4. Perspektif Evolusioner
Perspektif evolusioner telah dimulai sdi akhir abad ke-19, saat Charles Darwin
mempublikasikan bukunya mengenai ekspresi emosi pada manusia dan hewan. Darwin
berpendapat bahwa emosi berevolusi melalaui seleksi alamiah sebagai pertanda untuk makhluk
lain mengenai intensi kita.
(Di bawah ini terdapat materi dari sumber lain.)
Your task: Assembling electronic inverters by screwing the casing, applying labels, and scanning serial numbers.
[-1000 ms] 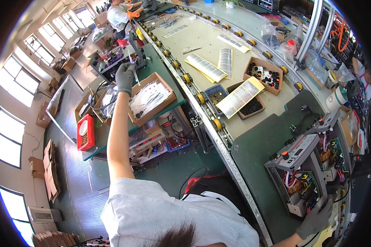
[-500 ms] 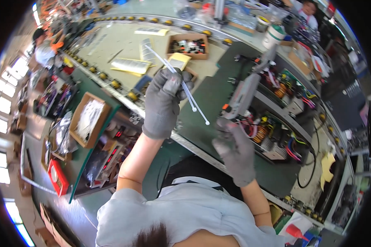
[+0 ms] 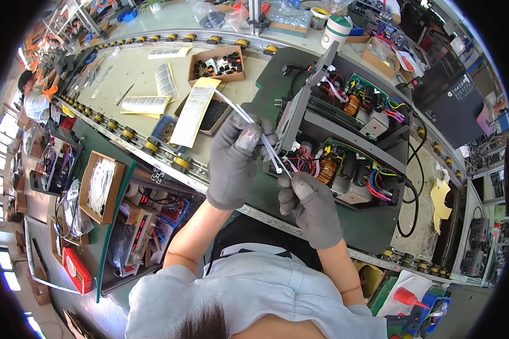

Darwin berpendapat bahwa emosi manusia tidak lagi hanya bersifat

7
fungsional, tetapi epifenomena dari fungsi yang terkait kebiasaan yang diturunkan dari spesies
satu ke spesies lainnya.
5. Emotional Intelligence (EQ)
Emotional intelligence theory (kecerdasan Emosi) disebut juga sebagai EQ (Emotional
Quotient). Teori emotional intelligence awalnya dikembangkan oleh psikolog Howard Gardner
(Harvard). Peter salovey (Yale), Jhon Mayer (New Hampshire) sekitar tahun 1970-1980-an.
Kemudian, Daniel Goleman pada tahun 1995 melalui bukunya,Emotional Intelegence,
menghidupkan kembali istilah ini.
Emotional intelliegence sangat erat kaitannya dengan pengembangan organisasi dan
pengembangkan individu. Hal ini karena prinsip-prinsip dalam EQ membantu kita untuk
memahami dan menilai prilaku, gaya managemen, sikap, kemampuan interpersonal, dan
potensi-potensi yang dimiliki individu.
Emotional intelligence juga berhubungan erat dengan konsep cinta dan spiritualitas. Ketika
seseorang bekerja,ia membawa perasaan kasih sayang dan kemanusiaan yang dimilikinya
dalam menyelesaikan tanggung jawabnya.